Start of Block
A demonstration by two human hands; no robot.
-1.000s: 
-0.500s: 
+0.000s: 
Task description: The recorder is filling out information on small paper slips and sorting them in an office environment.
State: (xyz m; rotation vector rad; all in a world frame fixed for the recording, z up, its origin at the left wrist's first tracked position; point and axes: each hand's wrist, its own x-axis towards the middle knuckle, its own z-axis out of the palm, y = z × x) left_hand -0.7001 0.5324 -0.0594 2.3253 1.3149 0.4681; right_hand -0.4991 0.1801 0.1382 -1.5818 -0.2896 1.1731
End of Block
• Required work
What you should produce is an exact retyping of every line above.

• Solution to this exercise
A demonstration by two human hands; no robot.
-1.000s: 
-0.500s: 
+0.000s: 
Task description: The recorder is filling out information on small paper slips and sorting them in an office environment.
State: (xyz m; rotation vector rad; all in a world frame fixed for the recording, z up, its origin at the left wrist's first tracked position; point and axes: each hand's wrist, its own x-axis towards the middle knuckle, its own z-axis out of the palm, y = z × x) left_hand -0.7001 0.5324 -0.0594 2.3253 1.3149 0.4681; right_hand -0.4991 0.1801 0.1382 -1.5818 -0.2896 1.1731

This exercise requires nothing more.